WHAT NEEDS TO BE DONE - Tell how many lines of the entries below include the string "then". Respond with the number alone.

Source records

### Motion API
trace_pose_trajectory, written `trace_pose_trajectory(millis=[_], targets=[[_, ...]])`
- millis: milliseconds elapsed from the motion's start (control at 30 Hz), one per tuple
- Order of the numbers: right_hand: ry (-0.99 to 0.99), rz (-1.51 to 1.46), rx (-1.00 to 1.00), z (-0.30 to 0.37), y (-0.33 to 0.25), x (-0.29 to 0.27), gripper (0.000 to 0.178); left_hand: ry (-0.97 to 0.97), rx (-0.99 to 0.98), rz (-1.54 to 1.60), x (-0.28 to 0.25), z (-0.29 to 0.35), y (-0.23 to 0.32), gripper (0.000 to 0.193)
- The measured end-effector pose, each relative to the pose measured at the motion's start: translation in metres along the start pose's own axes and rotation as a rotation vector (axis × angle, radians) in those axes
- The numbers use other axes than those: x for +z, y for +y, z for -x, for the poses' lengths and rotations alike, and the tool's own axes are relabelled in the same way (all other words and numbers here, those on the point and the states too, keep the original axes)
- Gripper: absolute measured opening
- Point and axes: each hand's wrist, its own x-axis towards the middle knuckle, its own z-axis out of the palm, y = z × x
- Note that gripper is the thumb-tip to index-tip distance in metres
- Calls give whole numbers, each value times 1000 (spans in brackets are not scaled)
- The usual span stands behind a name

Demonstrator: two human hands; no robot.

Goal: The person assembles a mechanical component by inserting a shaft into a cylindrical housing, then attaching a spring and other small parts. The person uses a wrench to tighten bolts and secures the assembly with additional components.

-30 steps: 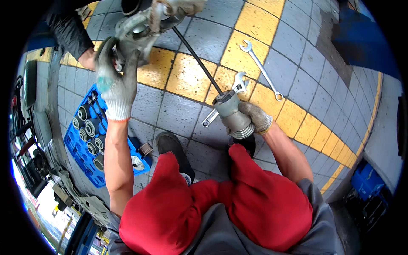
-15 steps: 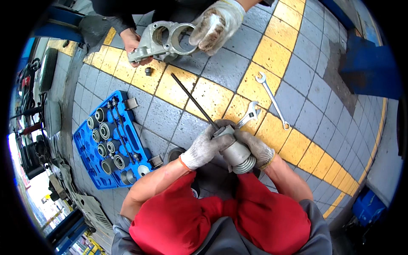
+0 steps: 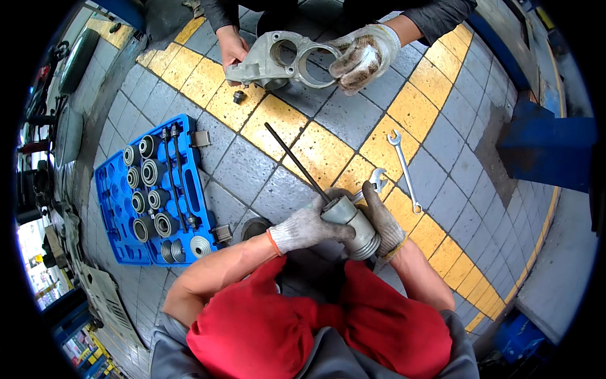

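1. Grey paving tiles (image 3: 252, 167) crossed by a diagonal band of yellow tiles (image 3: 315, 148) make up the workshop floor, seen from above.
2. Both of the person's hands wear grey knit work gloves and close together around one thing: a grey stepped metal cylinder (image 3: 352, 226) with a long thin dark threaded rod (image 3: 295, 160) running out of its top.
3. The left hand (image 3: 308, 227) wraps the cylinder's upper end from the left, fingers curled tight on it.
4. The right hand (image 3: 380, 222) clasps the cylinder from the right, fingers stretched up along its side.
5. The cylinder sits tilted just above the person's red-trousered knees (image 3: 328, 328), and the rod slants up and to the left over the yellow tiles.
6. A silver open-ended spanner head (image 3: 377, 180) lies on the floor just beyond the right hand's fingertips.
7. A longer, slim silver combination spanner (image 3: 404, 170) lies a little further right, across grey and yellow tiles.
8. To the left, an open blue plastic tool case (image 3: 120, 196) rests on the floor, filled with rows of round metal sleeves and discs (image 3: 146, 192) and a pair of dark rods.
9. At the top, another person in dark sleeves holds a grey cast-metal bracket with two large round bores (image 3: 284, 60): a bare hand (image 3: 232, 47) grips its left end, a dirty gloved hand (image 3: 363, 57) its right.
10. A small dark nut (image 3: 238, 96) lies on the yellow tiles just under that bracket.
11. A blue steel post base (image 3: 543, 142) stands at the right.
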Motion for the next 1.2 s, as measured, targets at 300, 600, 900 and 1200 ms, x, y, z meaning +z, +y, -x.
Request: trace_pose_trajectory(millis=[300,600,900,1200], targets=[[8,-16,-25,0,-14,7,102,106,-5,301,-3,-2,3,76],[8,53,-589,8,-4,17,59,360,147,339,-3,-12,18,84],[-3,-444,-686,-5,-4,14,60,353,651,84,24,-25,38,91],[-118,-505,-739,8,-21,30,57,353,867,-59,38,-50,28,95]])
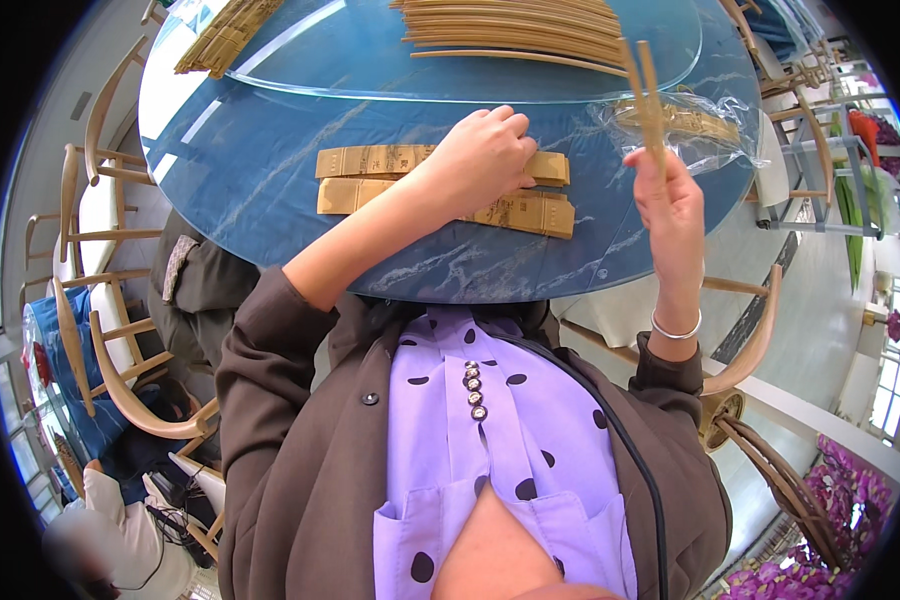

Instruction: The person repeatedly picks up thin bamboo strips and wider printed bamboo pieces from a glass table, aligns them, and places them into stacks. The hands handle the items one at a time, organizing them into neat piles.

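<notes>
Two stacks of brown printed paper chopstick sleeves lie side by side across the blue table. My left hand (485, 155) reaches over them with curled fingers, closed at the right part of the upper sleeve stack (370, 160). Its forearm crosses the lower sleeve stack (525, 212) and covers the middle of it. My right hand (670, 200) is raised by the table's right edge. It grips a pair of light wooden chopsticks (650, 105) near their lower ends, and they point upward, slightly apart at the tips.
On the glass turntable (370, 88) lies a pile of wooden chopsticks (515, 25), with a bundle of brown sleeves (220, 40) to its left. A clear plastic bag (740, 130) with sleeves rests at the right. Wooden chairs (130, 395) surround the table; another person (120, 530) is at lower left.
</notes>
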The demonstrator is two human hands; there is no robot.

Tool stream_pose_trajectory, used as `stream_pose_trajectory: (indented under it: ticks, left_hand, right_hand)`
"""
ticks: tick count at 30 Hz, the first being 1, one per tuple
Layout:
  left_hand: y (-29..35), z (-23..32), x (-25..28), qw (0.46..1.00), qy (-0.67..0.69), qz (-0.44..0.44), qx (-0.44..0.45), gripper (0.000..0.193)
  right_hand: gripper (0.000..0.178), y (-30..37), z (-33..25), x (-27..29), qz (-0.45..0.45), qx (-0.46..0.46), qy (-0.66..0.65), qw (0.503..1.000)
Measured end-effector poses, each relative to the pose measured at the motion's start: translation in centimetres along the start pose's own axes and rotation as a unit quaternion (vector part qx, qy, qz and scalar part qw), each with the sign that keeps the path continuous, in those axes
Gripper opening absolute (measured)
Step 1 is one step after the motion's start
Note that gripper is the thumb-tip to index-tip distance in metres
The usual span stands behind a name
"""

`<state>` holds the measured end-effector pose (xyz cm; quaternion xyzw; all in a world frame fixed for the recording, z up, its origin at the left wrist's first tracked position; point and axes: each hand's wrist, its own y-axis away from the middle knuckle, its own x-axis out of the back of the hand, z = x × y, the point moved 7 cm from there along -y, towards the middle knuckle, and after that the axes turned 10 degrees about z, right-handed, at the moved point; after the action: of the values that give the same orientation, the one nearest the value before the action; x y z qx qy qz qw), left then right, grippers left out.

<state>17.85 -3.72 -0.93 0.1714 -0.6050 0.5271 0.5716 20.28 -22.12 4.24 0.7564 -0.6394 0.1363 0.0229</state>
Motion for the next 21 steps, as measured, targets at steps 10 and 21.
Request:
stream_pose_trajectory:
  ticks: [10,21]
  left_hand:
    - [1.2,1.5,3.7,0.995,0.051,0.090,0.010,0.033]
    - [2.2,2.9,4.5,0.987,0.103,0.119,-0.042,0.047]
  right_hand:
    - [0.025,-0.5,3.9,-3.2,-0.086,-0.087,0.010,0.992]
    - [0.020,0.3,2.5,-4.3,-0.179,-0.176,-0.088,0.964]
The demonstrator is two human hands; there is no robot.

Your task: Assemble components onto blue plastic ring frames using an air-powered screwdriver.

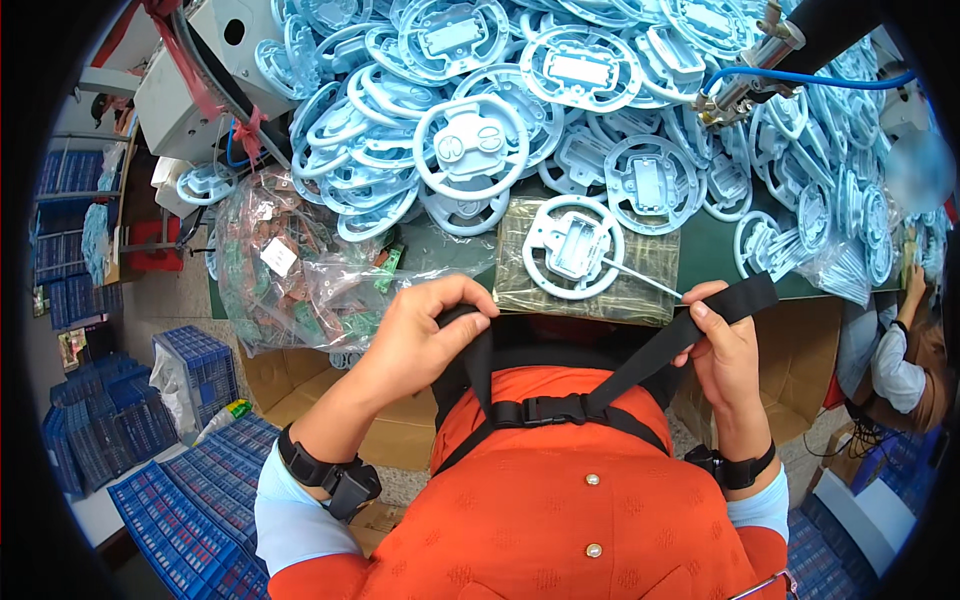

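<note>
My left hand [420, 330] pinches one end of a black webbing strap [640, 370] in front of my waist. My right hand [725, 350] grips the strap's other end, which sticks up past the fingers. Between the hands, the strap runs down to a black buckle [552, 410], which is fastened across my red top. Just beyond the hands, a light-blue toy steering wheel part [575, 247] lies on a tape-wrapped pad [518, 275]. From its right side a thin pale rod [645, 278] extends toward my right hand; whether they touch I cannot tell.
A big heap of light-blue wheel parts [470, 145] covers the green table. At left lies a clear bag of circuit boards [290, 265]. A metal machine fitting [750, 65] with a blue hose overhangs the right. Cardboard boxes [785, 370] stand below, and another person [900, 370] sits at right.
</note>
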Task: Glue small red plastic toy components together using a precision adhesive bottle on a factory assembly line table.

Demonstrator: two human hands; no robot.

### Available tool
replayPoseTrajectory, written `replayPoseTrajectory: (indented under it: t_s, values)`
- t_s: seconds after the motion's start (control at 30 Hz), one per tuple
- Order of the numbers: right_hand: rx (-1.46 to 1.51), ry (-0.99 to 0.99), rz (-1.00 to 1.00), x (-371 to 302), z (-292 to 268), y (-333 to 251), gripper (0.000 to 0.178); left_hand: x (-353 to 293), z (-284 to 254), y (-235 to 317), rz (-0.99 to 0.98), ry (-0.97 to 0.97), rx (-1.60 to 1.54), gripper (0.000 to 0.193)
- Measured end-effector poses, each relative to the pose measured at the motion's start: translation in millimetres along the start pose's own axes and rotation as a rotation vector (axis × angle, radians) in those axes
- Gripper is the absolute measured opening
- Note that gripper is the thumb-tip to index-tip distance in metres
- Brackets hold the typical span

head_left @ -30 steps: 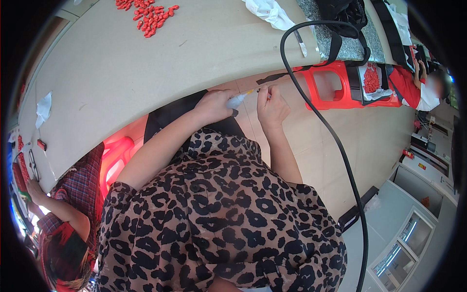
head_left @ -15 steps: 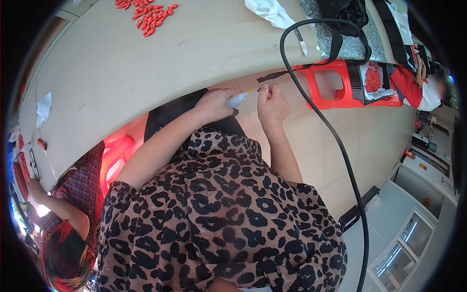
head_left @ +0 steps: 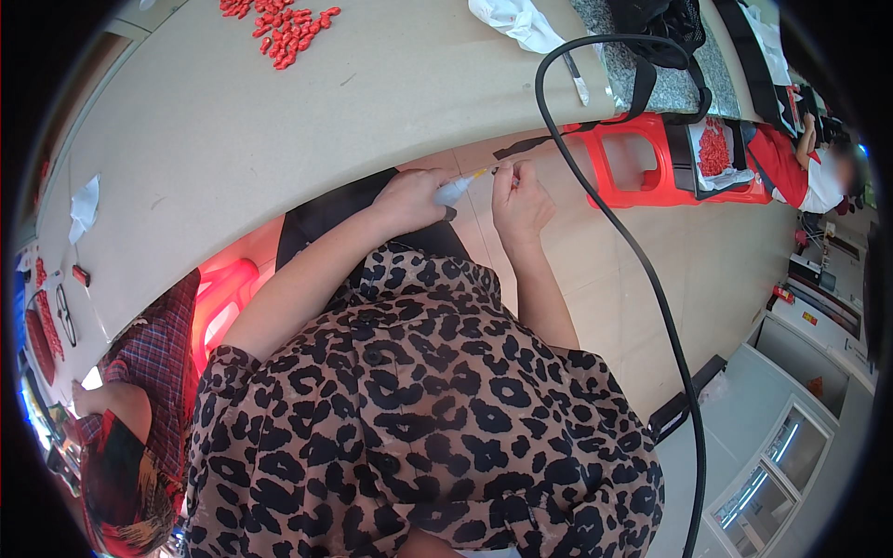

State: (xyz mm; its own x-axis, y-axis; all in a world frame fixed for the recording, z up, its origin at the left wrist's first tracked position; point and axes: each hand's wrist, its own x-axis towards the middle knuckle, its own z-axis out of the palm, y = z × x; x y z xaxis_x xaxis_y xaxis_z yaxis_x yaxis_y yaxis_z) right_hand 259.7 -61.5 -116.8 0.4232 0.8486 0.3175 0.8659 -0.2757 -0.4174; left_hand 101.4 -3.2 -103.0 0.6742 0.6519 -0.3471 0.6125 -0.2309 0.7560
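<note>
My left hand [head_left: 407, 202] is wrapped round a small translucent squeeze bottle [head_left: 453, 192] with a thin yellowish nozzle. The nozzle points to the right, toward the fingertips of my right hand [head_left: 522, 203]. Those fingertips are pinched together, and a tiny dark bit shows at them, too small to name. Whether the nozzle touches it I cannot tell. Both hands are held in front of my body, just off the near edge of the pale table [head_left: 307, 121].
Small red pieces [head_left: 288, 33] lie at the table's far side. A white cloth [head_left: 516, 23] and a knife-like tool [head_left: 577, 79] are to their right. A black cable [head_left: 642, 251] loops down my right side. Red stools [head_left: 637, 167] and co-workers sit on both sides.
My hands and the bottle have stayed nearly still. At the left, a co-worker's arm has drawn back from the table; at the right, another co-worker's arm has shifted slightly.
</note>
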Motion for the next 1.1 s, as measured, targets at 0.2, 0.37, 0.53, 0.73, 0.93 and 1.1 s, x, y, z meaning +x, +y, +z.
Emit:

COMPLETED TASK - 2